@acishere and
@trr1 - this is for you - although I am guessing
@acishere may have been too young to frequent this deathtrap of a park. Whenever any of us went, someone always came home with a dislocated finger. Ahhh - memories.
http://news.yahoo.com/blogs/trendin...jersey-looped-water-slide-183223598.html?vp=1
The Cannonball Loop was as talked about by New Jersey residents as the theme park it could be found in. Now, rare footage of the slide has park-goers recollecting past visits. Visitors to the theme park referred to the place by a litany of nicknames: Friction Park, Class Action Park, and Accident Park to name a few. Chances are if you grew up in northern New Jersey, you have heard of or paid a visit to Action Park. The Vernon, N.J., attraction was one of America's first water parks. Welcoming patrons from Memorial Day to Labor Day, it opened its doors in 1978 and first closed in 1996. The theme park was the brainchild of Eugene Muhville. He sold the attraction in 1998 but repurchased it with a group of investors in 2010. They reopened it under the name Mountain Creek. Muhville passed away in 2012; his son, Andrew, now runs the park. The current iteration doesn't have the safety problems of its predecessor.

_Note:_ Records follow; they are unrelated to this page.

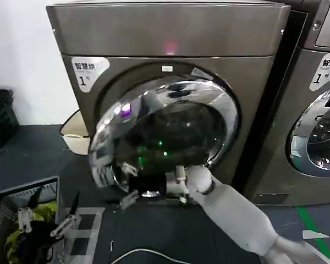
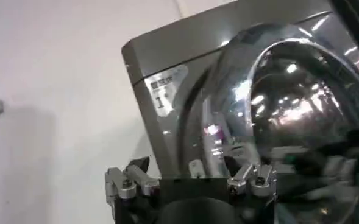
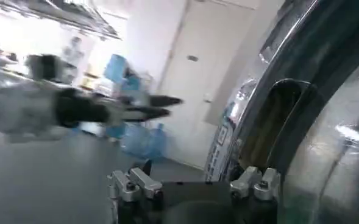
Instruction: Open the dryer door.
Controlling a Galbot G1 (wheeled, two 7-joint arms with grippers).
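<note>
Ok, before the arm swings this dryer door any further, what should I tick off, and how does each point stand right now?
1. Door unlatched: ok. The dryer door stands ajar, its left edge swung out from the dryer.
2. Right hand at the door's lower rim: ok, it sits against the chrome ring.
3. Firm hold on the rim: cannot tell, the fingers are hidden against the dark glass.
4. Left hand out of the swing path: ok, low beside the basket.
5. Floor ahead of the door: not ok, a white cable lies there.
6. Door fully open: not ok, only partly swung.
</note>
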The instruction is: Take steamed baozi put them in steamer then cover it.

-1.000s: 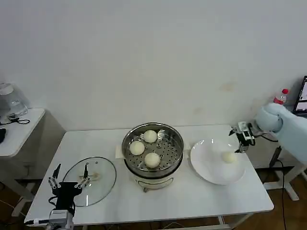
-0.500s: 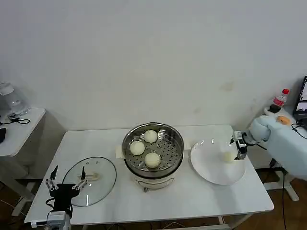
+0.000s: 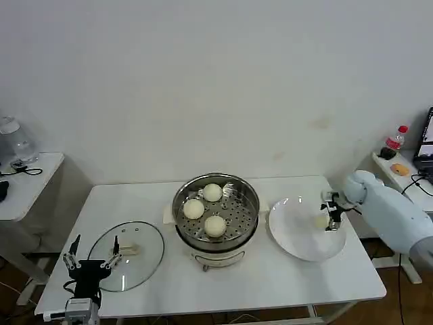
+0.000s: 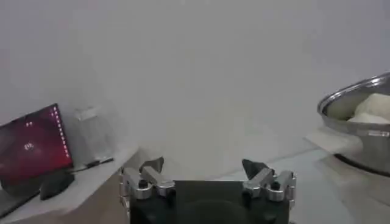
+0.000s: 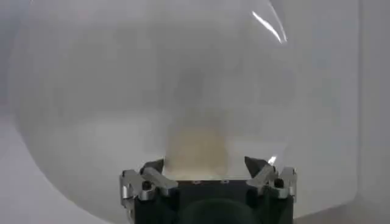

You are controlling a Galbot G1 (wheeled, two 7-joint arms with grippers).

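Note:
The steamer point(image 3: 216, 233) stands mid-table with three steamed baozi point(image 3: 212, 192) on its perforated tray. One more baozi point(image 3: 319, 221) lies on the white plate point(image 3: 298, 237) to its right. My right gripper point(image 3: 329, 218) hangs low over the plate, open, and in the right wrist view this baozi point(image 5: 196, 149) sits between the spread fingertips point(image 5: 256, 164), which stand apart from it. The cover point(image 3: 128, 261), a glass lid with a cream handle, lies flat at the front left. My left gripper point(image 3: 91, 263) is open beside it, and the left wrist view shows this gripper point(image 4: 203, 165) holding nothing.
A side table point(image 3: 27, 183) with a glass jug point(image 3: 13, 139) stands at the far left. A bottle point(image 3: 396, 137) stands on a desk at the far right. The left wrist view shows the steamer rim point(image 4: 359, 100) and a lit screen point(image 4: 30, 146).
My right arm has swung in from the table's right edge and come down over the plate, bringing its open gripper around the lone baozi. The left gripper dropped slightly toward the front edge.

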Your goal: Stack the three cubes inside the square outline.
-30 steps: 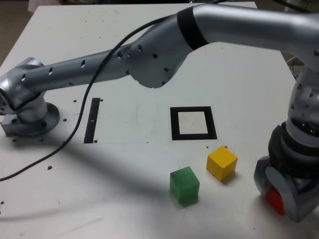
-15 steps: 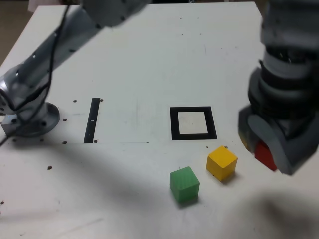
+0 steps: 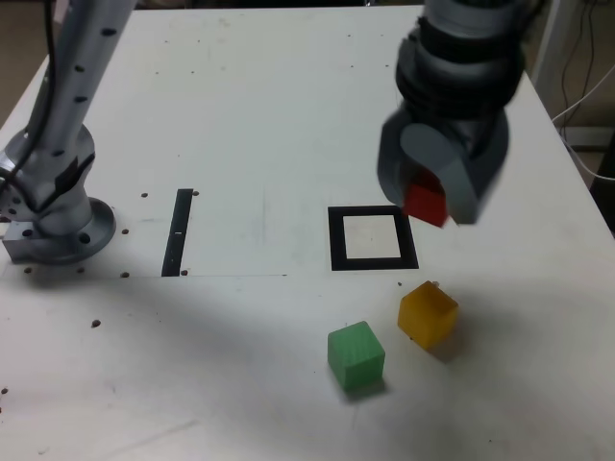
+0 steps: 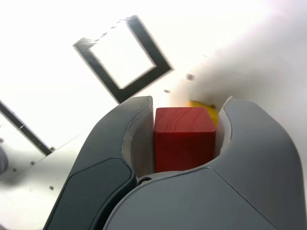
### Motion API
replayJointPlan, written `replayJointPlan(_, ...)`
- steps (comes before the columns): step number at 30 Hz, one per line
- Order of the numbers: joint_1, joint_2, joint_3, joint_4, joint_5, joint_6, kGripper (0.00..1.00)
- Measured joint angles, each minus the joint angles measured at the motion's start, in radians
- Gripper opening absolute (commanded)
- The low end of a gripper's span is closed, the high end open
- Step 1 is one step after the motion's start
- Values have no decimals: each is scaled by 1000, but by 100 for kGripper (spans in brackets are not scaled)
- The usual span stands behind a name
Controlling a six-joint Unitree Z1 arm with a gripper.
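I see a white table (image 3: 240,115), scuffed and dotted with small dark holes. Taking the square outline (image 3: 373,238) as my landmark and working from near to far: the green cube (image 3: 356,355) sits nearest the camera, in front of the outline, and the yellow cube (image 3: 428,314) lies just beyond it, close to the outline's near corner on the exterior view's right. The outline's white centre is bare. Above its far corner on that side hangs the tool (image 3: 426,204), clamped on the red cube (image 3: 425,203), clear of the table. A thin black strip (image 3: 178,231) lies well apart, near the arm's base (image 3: 53,216). Past the table's far edge the room is dark; I think cables (image 3: 588,67) hang there.
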Motion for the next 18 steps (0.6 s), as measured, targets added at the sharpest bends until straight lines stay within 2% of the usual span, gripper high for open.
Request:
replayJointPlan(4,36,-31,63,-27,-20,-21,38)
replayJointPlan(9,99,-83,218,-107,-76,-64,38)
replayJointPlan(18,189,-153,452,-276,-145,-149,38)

Many people who grew up during the original Action Park era fondly recall the fun times and recklessness. The dilemma, however, becomes evident when you consider the park's legal history. A reported six deaths and countless other injuries occurred on Action Park rides during its nearly two-decade run. A park employee was killed when his car on the Alpine Slide jumped the concrete track, and his head struck a rock. Multiple people drowned in the park's wave pool, which was also one of the first attractions of its kind in the U.S. In the course of a week, a teenage boy drowned, and a 27-year-old man died after he was electrocuted when stepping off a ride.
These incidents have become a part of Action Park's story alongside countless other tales of 14- and 15-year-olds operating rides, kids fighting with their parents, and teenagers having a place to socialize during the hot summer months. Weird NJ's Chris Gethard summed it up by
writing, "Action Park was a true rite of passage for any New Jerseyan of my generation."
Of all the rides, perhaps the most talked about was the
Cannonball Loop, which was a water slide that featured a full loop at the end. Those who saw it in person wondered if it was ever open and whether anyone actually tried it. The answer is yes, and now there is video proof.
According to Deadspin, the park's former director of operations, Adam Ringler, found an old VHS tape of promos for the attraction and sent the tape to Seth Porges, who produced a short documentary on Action Park last year. In one of the clips, people are actually riding, or perhaps more accurately escaping, Cannonball Loop. "You hit the bottom, and then your stomach falls out, and then you get all disoriented," said Andrew Muhville, in Porges's documentary. "You come out, and you don't know where you are." The slide looks physically impossible to ride without getting hurt — and it essentially was. Kids would leave the ride with chipped teeth, bloody noses, and other injuries. It was shut down almost as soon it was open. Earlier this month, it was announced that the New Jersey destination would return to its previous name of Action Park. There is even a new ride set to open this season, which claims to be the world's tallest double looping water slide.